◆ Problem to work on ◆
Start at the first record below and retype through the last, exactly.

Data for processing START

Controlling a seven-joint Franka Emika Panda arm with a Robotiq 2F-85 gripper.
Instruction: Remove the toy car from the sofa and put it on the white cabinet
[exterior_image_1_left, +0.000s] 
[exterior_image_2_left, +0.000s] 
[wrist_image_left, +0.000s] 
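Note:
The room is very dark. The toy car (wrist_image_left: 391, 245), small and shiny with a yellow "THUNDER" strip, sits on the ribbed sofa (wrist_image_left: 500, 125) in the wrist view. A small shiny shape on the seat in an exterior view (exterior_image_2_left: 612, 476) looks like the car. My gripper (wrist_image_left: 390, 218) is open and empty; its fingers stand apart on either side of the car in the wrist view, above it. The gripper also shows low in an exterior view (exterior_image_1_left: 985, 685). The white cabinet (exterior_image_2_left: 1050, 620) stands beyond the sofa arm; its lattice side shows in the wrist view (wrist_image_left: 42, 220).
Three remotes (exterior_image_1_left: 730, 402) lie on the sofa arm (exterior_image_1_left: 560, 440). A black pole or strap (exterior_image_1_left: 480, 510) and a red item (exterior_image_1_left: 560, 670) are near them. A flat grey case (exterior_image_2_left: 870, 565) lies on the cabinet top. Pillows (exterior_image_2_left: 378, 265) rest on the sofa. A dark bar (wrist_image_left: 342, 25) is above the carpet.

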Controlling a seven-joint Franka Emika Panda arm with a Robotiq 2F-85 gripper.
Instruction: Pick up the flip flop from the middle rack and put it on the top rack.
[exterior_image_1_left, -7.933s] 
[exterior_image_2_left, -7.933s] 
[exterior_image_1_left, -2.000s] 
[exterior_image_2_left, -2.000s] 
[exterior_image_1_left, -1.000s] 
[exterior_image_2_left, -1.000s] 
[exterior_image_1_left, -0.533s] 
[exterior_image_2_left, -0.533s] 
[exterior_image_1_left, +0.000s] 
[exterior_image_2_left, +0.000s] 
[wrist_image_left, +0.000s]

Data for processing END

◆ Your solution ◆
Controlling a seven-joint Franka Emika Panda arm with a Robotiq 2F-85 gripper.
Instruction: Remove the toy car from the sofa and put it on the white cabinet
[exterior_image_1_left, +0.000s] 
[exterior_image_2_left, +0.000s] 
[wrist_image_left, +0.000s] 
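Note:
The room is very dark. The toy car (wrist_image_left: 391, 245), small and shiny with a yellow "THUNDER" strip, sits on the ribbed sofa (wrist_image_left: 500, 125) in the wrist view. A small shiny shape on the seat in an exterior view (exterior_image_2_left: 612, 476) looks like the car. My gripper (wrist_image_left: 390, 218) is open and empty; its fingers stand apart on either side of the car in the wrist view, above it. The gripper also shows low in an exterior view (exterior_image_1_left: 985, 685). The white cabinet (exterior_image_2_left: 1050, 620) stands beyond the sofa arm; its lattice side shows in the wrist view (wrist_image_left: 42, 220).
Three remotes (exterior_image_1_left: 730, 402) lie on the sofa arm (exterior_image_1_left: 560, 440). A black pole or strap (exterior_image_1_left: 480, 510) and a red item (exterior_image_1_left: 560, 670) are near them. A flat grey case (exterior_image_2_left: 870, 565) lies on the cabinet top. Pillows (exterior_image_2_left: 378, 265) rest on the sofa. A dark bar (wrist_image_left: 342, 25) is above the carpet.
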
Controlling a seven-joint Franka Emika Panda arm with a Robotiq 2F-85 gripper.
Instruction: Pick up the flip flop from the middle rack and put it on the top rack.
[exterior_image_1_left, -7.933s] 
[exterior_image_2_left, -7.933s] 
[exterior_image_1_left, -2.000s] 
[exterior_image_2_left, -2.000s] 
[exterior_image_1_left, -1.000s] 
[exterior_image_2_left, -1.000s] 
[exterior_image_1_left, -0.533s] 
[exterior_image_2_left, -0.533s] 
[exterior_image_1_left, +0.000s] 
[exterior_image_2_left, +0.000s] 
[wrist_image_left, +0.000s]

This is the complete answer to the exercise.